** Task to carry out **
In the data below, find the line containing "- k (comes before", then set down that line and every later line up to and including the line containing "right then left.", exactly.

___

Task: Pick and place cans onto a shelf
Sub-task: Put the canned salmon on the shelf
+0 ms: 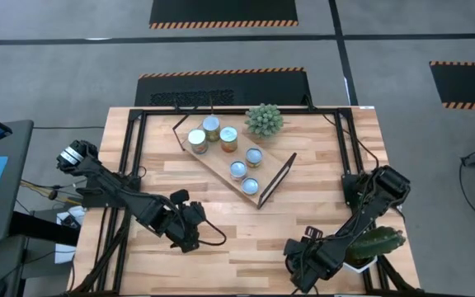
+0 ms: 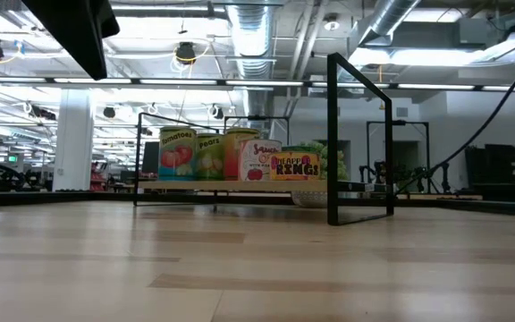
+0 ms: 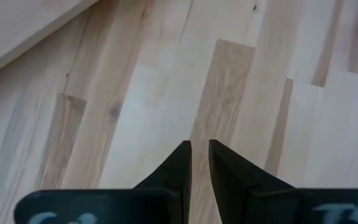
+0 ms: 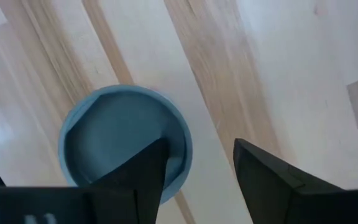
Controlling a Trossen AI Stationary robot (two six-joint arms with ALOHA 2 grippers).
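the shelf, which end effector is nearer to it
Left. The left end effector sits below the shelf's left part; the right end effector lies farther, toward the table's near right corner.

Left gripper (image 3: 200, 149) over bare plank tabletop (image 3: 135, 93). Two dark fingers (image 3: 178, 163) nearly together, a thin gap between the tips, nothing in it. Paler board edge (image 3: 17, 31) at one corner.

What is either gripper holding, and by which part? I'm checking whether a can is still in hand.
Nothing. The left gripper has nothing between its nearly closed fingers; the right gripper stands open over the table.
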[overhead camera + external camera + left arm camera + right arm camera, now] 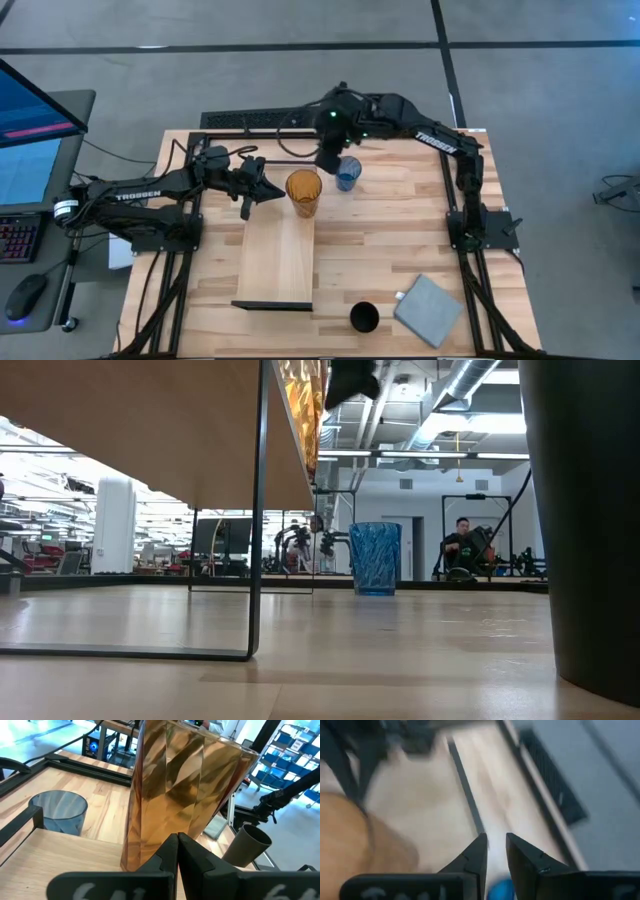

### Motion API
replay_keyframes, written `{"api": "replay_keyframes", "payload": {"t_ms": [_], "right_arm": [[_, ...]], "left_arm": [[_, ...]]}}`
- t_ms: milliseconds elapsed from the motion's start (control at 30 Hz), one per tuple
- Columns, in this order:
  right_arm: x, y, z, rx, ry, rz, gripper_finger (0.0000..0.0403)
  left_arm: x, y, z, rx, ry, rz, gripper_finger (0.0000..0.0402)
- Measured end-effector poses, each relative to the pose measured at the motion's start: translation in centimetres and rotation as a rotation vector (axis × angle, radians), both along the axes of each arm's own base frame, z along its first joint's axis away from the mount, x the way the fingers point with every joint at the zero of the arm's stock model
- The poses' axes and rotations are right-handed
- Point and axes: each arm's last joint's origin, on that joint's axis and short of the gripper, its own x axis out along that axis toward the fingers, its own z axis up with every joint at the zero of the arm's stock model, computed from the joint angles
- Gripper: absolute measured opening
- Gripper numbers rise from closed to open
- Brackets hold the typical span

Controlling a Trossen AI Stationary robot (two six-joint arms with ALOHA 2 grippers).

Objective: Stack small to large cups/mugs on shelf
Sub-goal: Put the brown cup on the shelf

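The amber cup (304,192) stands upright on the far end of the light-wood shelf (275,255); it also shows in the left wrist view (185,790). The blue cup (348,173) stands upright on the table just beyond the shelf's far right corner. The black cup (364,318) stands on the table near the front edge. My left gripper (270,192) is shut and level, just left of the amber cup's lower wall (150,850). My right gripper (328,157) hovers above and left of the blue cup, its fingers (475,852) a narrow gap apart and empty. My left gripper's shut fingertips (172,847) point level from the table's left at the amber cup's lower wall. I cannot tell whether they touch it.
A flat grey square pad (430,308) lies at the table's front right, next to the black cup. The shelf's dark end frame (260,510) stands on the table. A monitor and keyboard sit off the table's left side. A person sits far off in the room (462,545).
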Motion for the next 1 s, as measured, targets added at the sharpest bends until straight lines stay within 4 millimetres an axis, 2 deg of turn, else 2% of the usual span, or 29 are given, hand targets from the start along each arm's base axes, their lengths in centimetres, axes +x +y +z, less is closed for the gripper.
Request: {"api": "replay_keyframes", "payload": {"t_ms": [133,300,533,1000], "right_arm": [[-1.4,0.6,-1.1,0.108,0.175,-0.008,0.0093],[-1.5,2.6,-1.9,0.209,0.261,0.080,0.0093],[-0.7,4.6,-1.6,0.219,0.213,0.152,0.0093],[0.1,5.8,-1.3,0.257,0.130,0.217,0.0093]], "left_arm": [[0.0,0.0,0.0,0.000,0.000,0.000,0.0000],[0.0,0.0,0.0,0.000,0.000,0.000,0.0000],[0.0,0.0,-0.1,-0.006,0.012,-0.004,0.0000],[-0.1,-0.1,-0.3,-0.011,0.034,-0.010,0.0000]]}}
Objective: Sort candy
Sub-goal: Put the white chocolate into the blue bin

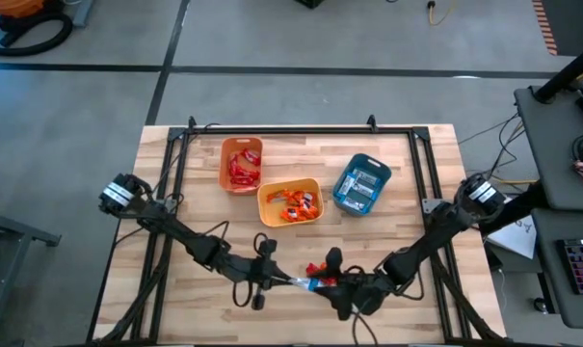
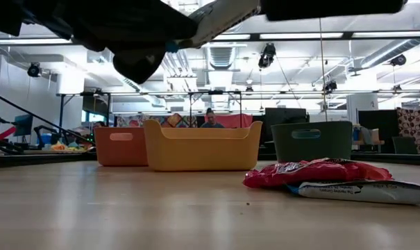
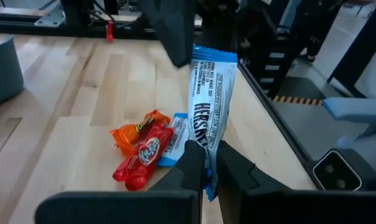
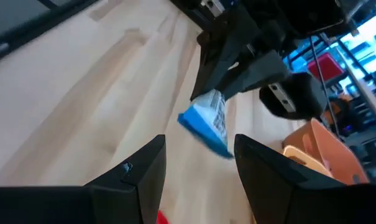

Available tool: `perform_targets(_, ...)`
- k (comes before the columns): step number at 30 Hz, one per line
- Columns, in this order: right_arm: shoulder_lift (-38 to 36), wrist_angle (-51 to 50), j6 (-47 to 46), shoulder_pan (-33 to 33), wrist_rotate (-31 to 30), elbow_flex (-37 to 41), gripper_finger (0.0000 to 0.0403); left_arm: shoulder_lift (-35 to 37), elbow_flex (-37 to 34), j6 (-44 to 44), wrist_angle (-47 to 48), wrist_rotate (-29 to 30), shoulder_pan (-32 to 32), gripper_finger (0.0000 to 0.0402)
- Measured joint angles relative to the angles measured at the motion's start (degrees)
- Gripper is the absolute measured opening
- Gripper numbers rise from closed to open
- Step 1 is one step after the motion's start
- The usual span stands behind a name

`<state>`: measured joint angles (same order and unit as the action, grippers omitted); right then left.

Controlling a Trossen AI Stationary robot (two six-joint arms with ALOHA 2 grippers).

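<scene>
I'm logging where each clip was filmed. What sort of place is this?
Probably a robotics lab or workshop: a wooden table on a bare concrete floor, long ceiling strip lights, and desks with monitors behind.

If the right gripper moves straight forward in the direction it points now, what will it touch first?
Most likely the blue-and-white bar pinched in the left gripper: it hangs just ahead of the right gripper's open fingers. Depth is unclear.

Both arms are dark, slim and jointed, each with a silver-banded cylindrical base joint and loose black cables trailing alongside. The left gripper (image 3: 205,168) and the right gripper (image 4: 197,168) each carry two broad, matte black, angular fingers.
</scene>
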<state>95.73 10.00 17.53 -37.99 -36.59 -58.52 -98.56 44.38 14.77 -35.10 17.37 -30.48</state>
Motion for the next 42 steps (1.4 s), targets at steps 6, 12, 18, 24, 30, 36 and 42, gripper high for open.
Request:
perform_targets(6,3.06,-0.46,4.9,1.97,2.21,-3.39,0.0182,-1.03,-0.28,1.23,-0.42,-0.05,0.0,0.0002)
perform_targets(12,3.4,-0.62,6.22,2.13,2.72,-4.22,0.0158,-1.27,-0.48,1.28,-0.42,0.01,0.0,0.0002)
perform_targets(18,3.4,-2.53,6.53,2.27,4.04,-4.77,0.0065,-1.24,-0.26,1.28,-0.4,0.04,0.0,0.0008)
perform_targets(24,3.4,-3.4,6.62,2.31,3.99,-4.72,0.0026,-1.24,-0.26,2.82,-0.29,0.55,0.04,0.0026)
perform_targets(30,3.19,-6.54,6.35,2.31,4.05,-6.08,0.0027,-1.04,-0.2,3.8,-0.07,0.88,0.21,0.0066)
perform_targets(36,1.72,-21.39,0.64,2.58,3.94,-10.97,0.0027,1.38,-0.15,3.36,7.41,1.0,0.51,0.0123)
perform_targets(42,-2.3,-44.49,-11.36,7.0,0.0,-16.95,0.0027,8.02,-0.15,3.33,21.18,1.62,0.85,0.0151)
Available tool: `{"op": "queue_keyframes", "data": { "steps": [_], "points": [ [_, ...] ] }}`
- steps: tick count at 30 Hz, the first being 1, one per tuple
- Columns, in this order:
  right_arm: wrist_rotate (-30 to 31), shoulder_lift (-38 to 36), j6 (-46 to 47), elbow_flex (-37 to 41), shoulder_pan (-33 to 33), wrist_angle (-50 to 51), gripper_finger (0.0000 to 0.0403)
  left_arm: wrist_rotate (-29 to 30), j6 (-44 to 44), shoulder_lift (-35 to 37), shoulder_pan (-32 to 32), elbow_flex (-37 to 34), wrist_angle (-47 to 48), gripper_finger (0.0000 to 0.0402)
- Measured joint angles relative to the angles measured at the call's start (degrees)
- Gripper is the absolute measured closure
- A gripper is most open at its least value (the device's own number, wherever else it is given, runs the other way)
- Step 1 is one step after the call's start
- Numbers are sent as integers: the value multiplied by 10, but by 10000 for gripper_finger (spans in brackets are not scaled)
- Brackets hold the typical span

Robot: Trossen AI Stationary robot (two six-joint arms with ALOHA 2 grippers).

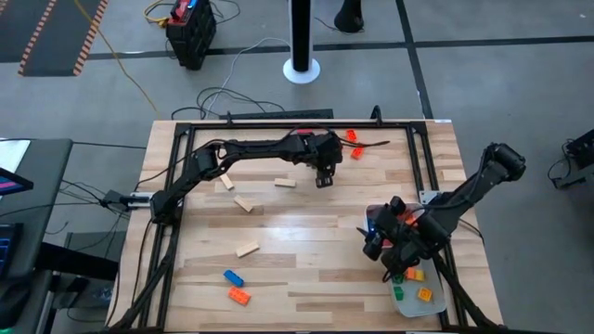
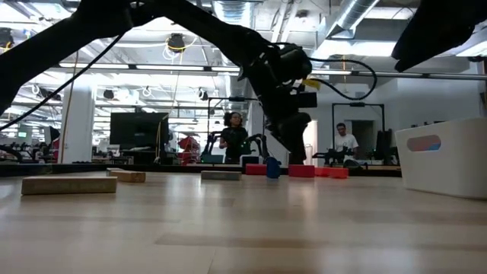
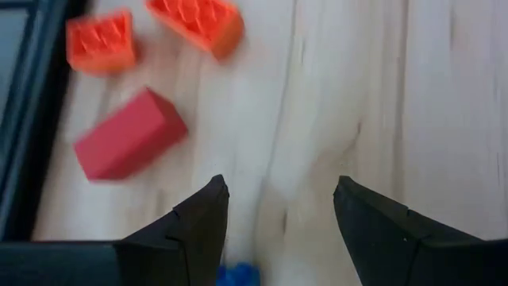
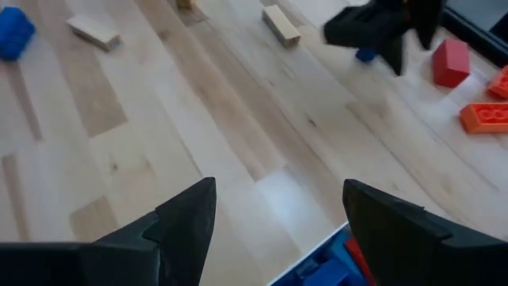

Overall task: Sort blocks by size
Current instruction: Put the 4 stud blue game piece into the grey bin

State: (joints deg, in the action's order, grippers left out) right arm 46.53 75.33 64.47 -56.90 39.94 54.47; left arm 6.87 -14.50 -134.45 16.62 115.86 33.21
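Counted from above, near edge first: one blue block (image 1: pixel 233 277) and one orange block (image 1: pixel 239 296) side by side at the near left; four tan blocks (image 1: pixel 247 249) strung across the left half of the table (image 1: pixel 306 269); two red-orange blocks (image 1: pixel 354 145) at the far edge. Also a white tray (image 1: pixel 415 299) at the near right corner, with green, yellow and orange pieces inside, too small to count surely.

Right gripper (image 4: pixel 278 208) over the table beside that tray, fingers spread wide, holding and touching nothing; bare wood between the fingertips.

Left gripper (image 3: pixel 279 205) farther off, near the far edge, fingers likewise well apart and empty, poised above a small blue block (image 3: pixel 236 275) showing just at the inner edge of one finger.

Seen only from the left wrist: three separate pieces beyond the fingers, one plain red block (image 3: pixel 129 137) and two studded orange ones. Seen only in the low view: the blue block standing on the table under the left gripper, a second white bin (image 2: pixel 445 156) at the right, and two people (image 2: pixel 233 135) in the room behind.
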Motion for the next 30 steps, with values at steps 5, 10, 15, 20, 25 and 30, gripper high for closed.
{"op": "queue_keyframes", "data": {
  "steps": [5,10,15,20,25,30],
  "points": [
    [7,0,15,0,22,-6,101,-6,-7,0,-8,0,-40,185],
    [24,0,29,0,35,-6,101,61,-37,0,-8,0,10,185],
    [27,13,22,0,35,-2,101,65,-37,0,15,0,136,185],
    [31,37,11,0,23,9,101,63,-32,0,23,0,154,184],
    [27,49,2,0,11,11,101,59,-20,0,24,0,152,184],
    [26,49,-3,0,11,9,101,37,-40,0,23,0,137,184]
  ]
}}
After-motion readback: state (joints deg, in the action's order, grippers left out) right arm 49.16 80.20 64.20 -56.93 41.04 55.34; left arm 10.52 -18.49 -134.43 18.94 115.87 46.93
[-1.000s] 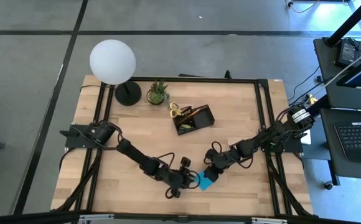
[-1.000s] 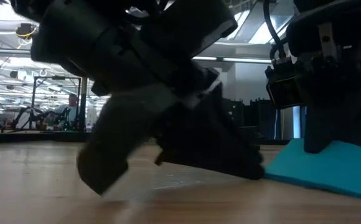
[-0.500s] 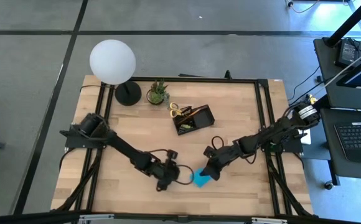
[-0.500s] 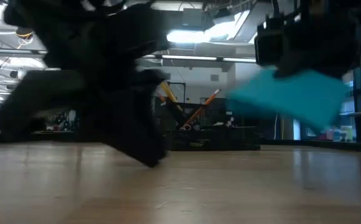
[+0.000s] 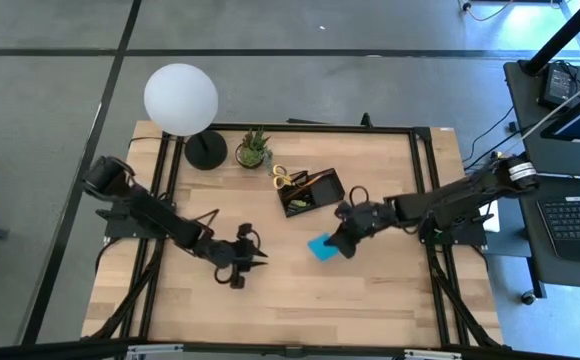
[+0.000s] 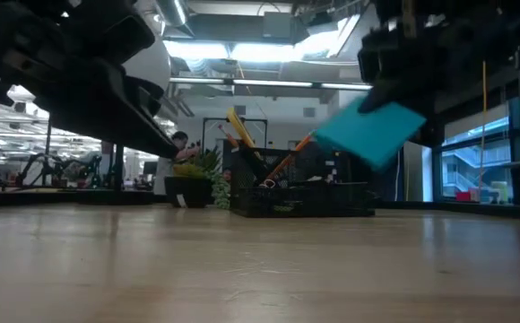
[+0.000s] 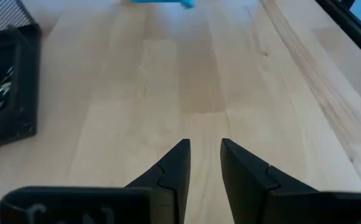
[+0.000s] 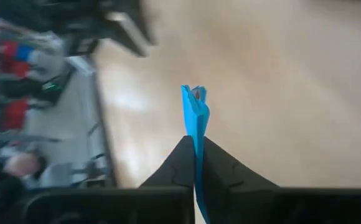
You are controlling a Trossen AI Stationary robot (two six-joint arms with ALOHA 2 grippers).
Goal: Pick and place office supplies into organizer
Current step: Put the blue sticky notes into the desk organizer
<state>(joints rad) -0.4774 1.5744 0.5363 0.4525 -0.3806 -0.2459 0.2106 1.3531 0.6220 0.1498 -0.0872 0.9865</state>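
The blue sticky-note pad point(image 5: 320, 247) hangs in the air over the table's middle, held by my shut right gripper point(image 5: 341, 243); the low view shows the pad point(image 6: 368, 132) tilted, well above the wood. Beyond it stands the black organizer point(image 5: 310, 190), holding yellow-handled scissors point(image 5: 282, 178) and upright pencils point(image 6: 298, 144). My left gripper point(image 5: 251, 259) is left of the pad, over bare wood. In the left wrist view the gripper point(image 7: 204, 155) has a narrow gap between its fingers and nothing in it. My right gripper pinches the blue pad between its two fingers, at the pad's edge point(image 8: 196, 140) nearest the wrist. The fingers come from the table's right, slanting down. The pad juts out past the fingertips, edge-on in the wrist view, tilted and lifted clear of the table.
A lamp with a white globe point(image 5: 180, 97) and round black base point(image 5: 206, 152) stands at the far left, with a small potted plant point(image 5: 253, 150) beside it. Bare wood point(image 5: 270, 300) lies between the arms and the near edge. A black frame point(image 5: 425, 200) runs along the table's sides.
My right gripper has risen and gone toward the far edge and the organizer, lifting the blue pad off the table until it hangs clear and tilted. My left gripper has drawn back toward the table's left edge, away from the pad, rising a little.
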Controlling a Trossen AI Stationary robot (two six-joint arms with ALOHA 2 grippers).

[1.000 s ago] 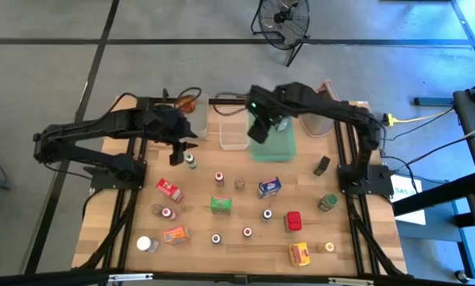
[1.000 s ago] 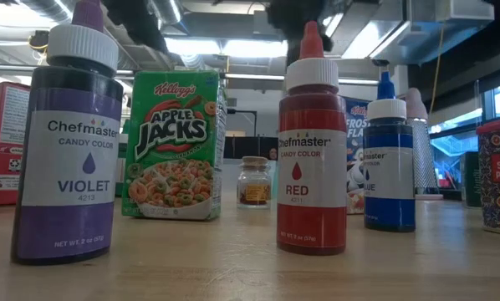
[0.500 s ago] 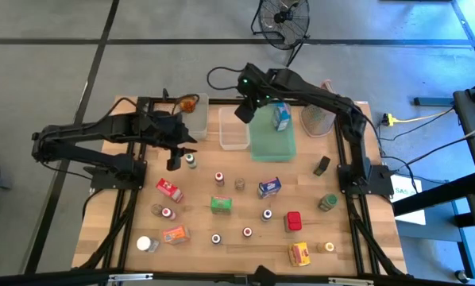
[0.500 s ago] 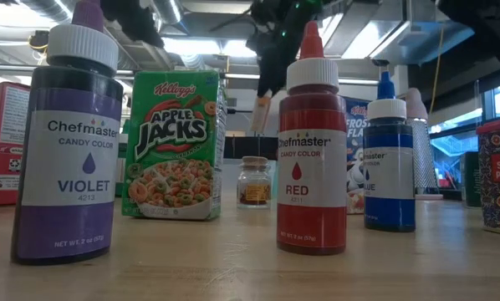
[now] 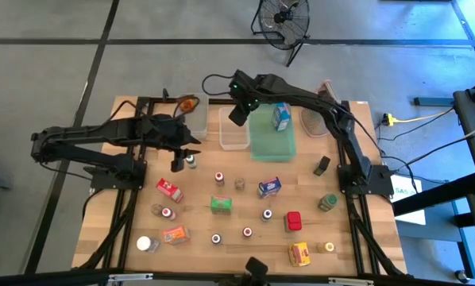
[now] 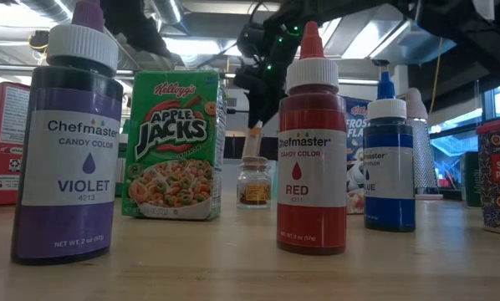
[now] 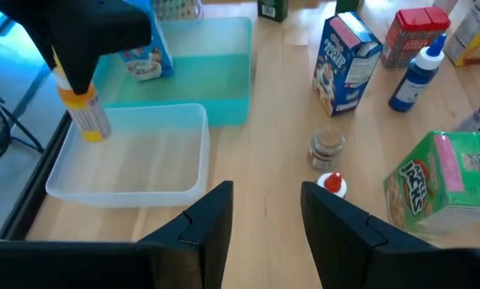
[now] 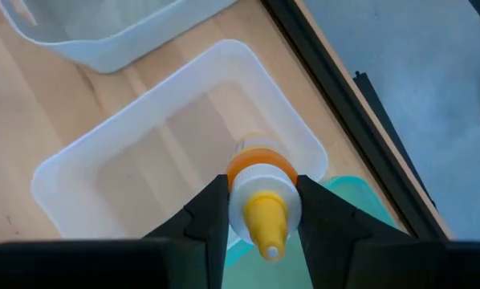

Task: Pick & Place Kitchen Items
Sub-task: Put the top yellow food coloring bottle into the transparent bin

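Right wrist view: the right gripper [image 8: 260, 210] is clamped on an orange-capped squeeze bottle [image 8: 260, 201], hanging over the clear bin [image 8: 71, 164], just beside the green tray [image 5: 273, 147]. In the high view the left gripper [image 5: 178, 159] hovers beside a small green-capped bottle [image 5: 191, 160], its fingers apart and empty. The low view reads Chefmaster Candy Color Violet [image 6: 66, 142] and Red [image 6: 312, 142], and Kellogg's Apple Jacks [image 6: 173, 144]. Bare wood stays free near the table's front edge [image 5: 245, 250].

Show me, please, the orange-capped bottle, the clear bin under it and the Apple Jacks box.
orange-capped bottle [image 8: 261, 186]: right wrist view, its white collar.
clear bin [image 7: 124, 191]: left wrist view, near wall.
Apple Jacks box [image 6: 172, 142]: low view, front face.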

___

** Answer for the task **
- k (comes before the columns): step number at 30 Hz, one per line
- Columns, in this order: right_arm: shoulder_lift (-38 to 36), wrist_angle (-51 to 50), j6 (-47 to 46), shoulder_pan (-33 to 33), wrist_rotate (-31 to 30), elbow_flex (-37 to 41), gripper_finger (0.0000 to 0.0403); left_arm: shoulder_lift (-35 to 37), elbow_flex (-37 to 34), j6 (-44 to 44), wrist_angle (-47 to 48), wrist_rotate (-29 to 30), shoulder_pan (-32 to 32), gripper_finger (0.0000 to 0.0402)
- Measured joint angles relative to the angles measured at the motion's start (degrees)
- Gripper is the absolute measured opening
- Gripper numbers rise from closed to open
- Step 1 is one step after the motion's start
- The usual span stands behind a name

`<state>`: measured joint angles (same order and unit as the action, grippers omitted); right then left.

Now the exercise is complete.